Brunachon changeait, comme on dit, son fusil d'épaule. Brunachon n'était pas homme à refuser les offres de M. de Servon; d'autant que tout en le servant, il pourrait à l'occasion faire chanter la marquise.
C'était même sur elle qu'il fondait ses plus grosses espérances de bénéfices. Le vicomte se lasserait vite d'acheter des renseignements, et Paul Cormier n'était pas en état de payer bien cher un silence dont il pourrait bientôt se passer; mais la marquise était riche et elle avait sa réputation à préserver.
—Eh! bien?… le nom de cet homme? demanda M. de Servon.
—Il s'appelle Paul Cormier… et il est étudiant… il fait son droit.
—Je m'en doutais.
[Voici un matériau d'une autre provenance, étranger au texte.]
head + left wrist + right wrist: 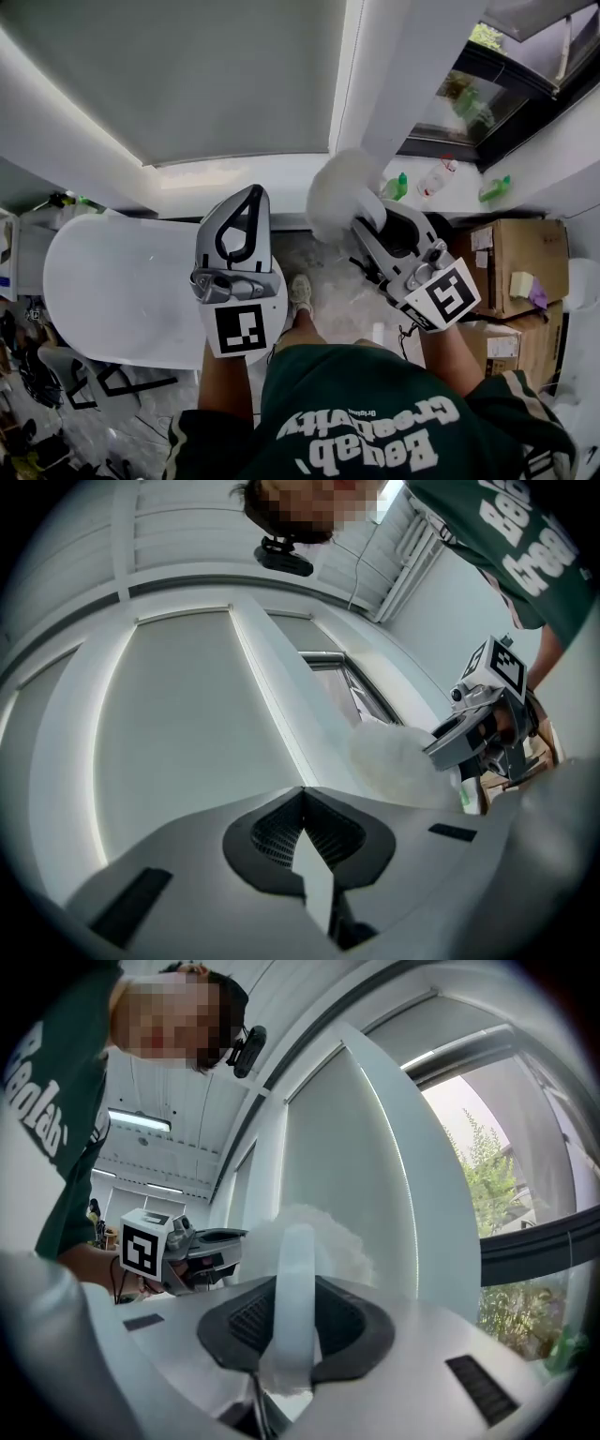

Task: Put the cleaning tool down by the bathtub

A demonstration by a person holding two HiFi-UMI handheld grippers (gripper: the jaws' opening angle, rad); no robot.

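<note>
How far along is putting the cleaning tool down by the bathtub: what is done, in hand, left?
Done: the cleaning tool is picked up. In hand: the right gripper is shut on its white handle, with the fluffy head held up in the air. The left gripper is shut and empty. Left: lower the tool beside the bathtub and release.

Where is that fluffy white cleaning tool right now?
Right of centre in the head view, the cleaning tool is clamped in the right gripper, up by the window ledge, to the right of the bathtub.
</note>
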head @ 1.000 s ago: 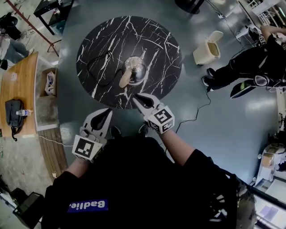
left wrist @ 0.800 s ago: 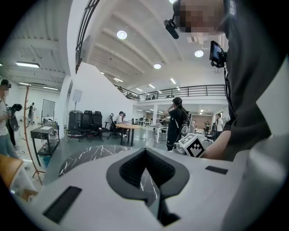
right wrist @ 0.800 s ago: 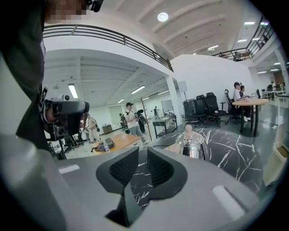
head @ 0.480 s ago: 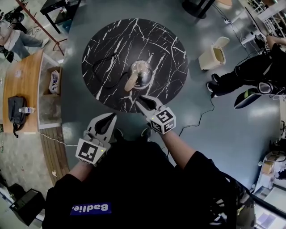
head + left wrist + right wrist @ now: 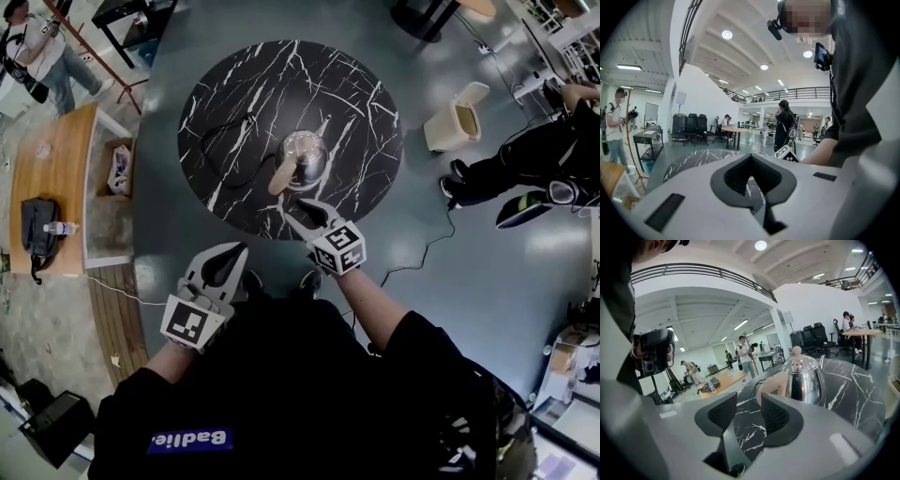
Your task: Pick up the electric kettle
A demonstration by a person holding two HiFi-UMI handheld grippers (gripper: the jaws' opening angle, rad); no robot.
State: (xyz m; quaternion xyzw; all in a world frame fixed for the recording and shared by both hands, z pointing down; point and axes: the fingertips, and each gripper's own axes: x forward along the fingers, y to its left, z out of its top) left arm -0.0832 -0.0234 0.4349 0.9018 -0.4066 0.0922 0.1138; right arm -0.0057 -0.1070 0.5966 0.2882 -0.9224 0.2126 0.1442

Où demeure-t-il?
—Au quartier Latin. Rue Gay-Lussac, numéro 9.
—Cela doit être vrai, murmura le vicomte. Mais comment cet étudiant connaît-il la marquise de Ganges?
—Voilà, monsieur le vicomte, ce que j'ignore absolument, mais je m'engage à le savoir d'ici à très peu de jours. Tout ce que je puis vous dire aujourd'hui, c'est que, hier, il s'est fait conduire en voiture à la porte de l'hôtel de cette dame, avenue Montaigne, qu'elle l'a reçu et qu'il est resté plus d'une heure chez elle. Je pourrais faire le mystérieux et vous laisser croire que j'en sais beaucoup plus long. J'aime mieux vous dire la vérité.